„Den Kopf ihm ab! Ich schwöre bei Sankt Paul, ich will nicht speisen, bis ich den gesehen.-Sorgt, dass es geschieht;-Und wer mich liebt, steh auf und folge mir!“ spricht Richard III vor dem unglücklichen Hastings, der noch bis zum letzten Moment an jenen fest glaubte, ihm Liebe und uneingeschränkte Loyalität bewies. Die Hauptfigur zieht jeden in ihren Bann.
Wohl wenige Stücke sind so sehr von ihrem Helden bestimmt wie William Shakespeares Richard III. Christian Stückl nun ist mit seiner Inszenierung am Münchener Volkstheater ein vortrefflicher Schachzug gelungen, da Richard III in Nico Holonics einen brillanten Darsteller findet, der die Vorführung mit Energie auflädt.
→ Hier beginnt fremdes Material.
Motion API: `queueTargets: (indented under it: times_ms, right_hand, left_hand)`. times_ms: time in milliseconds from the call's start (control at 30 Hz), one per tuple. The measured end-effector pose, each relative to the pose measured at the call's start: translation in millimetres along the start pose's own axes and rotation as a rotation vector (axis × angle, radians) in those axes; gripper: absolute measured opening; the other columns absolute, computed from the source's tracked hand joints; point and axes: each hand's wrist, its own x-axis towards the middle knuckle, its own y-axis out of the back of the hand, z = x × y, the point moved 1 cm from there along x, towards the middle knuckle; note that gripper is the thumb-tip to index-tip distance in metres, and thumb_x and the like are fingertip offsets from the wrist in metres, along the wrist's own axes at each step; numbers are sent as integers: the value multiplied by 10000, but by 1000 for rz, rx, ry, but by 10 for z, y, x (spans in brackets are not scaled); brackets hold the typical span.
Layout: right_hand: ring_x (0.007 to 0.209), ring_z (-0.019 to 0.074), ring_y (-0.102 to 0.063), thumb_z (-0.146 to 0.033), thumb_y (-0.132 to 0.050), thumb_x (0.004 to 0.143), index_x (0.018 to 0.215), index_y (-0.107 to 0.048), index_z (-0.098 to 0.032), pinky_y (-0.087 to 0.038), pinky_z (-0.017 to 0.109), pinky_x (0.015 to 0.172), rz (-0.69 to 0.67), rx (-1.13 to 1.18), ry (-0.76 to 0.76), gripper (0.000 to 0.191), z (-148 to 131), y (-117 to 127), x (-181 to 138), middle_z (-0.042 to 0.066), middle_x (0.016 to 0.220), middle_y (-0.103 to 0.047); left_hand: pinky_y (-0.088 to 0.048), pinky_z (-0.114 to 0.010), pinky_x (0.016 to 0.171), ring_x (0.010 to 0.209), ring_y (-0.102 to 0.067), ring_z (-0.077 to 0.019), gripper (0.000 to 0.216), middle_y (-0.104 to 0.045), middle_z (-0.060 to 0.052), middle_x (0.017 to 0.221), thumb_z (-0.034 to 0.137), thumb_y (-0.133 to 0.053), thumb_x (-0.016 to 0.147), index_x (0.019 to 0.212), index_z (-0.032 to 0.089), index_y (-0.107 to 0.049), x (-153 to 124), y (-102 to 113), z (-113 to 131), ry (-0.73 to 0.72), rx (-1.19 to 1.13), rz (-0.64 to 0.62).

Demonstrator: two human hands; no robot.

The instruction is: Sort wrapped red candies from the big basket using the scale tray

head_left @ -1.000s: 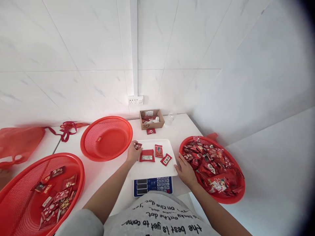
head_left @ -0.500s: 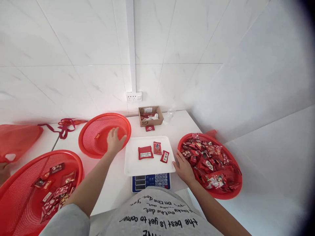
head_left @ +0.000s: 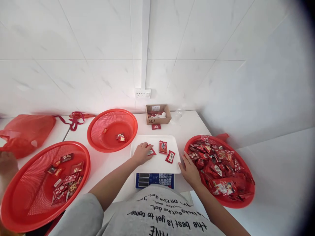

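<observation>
My left hand [head_left: 142, 153] rests on the white scale tray [head_left: 157, 164], its fingers curled over a flat red packet [head_left: 150, 151]. Two more red packets [head_left: 162, 147] [head_left: 170, 156] lie on the tray to its right. My right hand [head_left: 190, 169] lies with its fingers apart at the tray's right edge, next to the red basket full of red packets [head_left: 221, 170]. The far red basket [head_left: 112, 129] holds a small packet [head_left: 120, 138] and a tiny sweet.
A digital scale keypad [head_left: 155, 180] sits under the tray. At the near left a red basket [head_left: 41, 183] holds several packets. A cardboard box [head_left: 157, 114] stands at the wall under a socket. A red plastic bag [head_left: 27, 131] lies at the far left.
My left hand took a small packet from the tray, reached over the far red basket, left it there, and has come back onto the flat packet on the tray. The right hand stayed put.
</observation>
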Motion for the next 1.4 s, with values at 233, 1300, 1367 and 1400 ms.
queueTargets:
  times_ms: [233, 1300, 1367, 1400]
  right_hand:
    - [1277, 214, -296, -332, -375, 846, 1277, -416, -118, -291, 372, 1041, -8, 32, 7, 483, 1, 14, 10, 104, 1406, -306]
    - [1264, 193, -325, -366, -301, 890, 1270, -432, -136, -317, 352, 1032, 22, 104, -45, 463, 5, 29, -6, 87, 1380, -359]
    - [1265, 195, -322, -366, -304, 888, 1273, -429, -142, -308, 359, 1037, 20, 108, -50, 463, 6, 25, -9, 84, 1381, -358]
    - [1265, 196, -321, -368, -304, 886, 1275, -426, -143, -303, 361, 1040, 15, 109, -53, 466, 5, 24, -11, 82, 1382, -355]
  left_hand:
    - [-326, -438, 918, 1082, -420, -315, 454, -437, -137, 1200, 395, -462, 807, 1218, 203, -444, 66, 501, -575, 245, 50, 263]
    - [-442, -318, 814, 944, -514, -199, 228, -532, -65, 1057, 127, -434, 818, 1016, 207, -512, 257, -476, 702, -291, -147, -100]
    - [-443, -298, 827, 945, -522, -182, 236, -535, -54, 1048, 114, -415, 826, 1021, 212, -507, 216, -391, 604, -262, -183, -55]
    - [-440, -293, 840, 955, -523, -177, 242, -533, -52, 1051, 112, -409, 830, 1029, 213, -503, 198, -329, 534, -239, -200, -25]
Nach kriegerischen Auseinandersetzungen erlebt York einen Sommer des Glücks. Eduard IV ist König und es herrscht Frieden. Doch sein Bruder Richard, Herzog von Glocester, will König werden. Um dieses Ziel zu erreichen, muss er mehrere Familienmitglieder aus dem Wege räumen. Seine beiden Brüder Georg, Herzog von Clarence, König Eduard IV. und dessen beide Kinder York und Eduard sind die ersten Opfer.
Nico Holonics verkörpert Bösartigkeit, Rationalität und Hinterlist, aber auch Hilflosigkeit im Verlust der errungenen Macht mit einer Stärke, die dem Zuschauer den Atem raubt. Es ist das Schizoide des Bösewichts, der in seiner Verlogenheit so sympathisch wirkt, anzieht und blendet, für das der Schauspieler Holonics ein seltenes Gespür besitzt. Ob Richard an seiner Zigarette zieht oder die Mütze des Kardinals wegkickt, ob er der Familie seine Liebe vorspielt oder seinen Ekel darüber offen zeigt- in jeder Regung sind der innere Abgrund, die Verachtung für die Umgebung und die Überschätzung der eigenen Person lebendig.
Stückl hat mit dem Bühnenbildner Alu Walter zusammengearbeitet, der gleichzeitig König Eduard spielt. Die Bühne ist zweigeteilt. Der vordere Teil ist düster, karg und kerkerhaft. Schon der obere Gang macht die Bühne bei geschlossener Zwischentür zum Verließ. Dahinter wechselt das Bühnenbild. Zu Beginn bricht grelles Licht hindurch und erzeugt eine heitere Stimmung. Hochgewachsenes Gras. In der Mitte hängt eine Schaukel herab, die das jeweilige Bild verstärkt. Zu Beginn schaukelt freudig ein Kind. Nachdem Richard die Macht erlangt hat, ist hinter der Schaukel, auf welcher Richard lustlos mit Anna schwingt, eine spiegelnde und unheimlich leuchtende, düstere Wand zu sehen. Die Anzüge der Männer wirken so zeitlos, wie das Böse und das Schmierige daran zeitlos sind.
Wenn Richards Gefolgsmann Catesby nach dem Tod von Lord Hastings das „Hirn des größten Verräters“ serviert, angereichert mit Lavendelmousse und Vinaigrette, mögen manche dies für eine Befindlichkeit des Intendanten, ein übertreibendes Experiment halten. Bei der hier aber bereits gesteigerten Gefühlslage des Zuschauers wirkt die Szene ganz und gar nicht abseitig. Das Zusammenspiel mit dem Kardinal treibt den Irrsinn der Machtgier hier gekonnt auf die Spitze. Ein dunkles Rot schimmert von der Tischdecke und den Wänden her durch den Raum. Die Atmosphäre ist mörderisch.
Thomas Kylau spielt einen gebrechlichen Kardinal Ely Morton, der gegen Richard aus Schwäche nachgibt. Dagegen wirkt Xenia Tiling als Anna etwas holprig. Die Verführbare lebt sie zwar zunächst packend, aber im zweiten Teil bleibt sie von den anderen Figuren etwas abgeschnitten.
Catesby, gespielt von Justin Mühlenhardt, bewegt sich als ordinärer Schuft durch die Inszenierung, dessen Gleichgültigkeit gegenüber den Anfechtungen der Finsternis er ganz am Anfang schon hervorragend in Szene setzt, als er lässig eine Banane kaut. Ein Schock ereilt den Zuschauer gegen Ende des Schauspiels. Unerwartet küsst Catesby aus Enttäuschung Richard auf den Mund. Kurz darauf ersticht er ihn von hinten. Mit diesen Szenen rundet Stückl seine Interpretation des Bösen meisterhaft ab.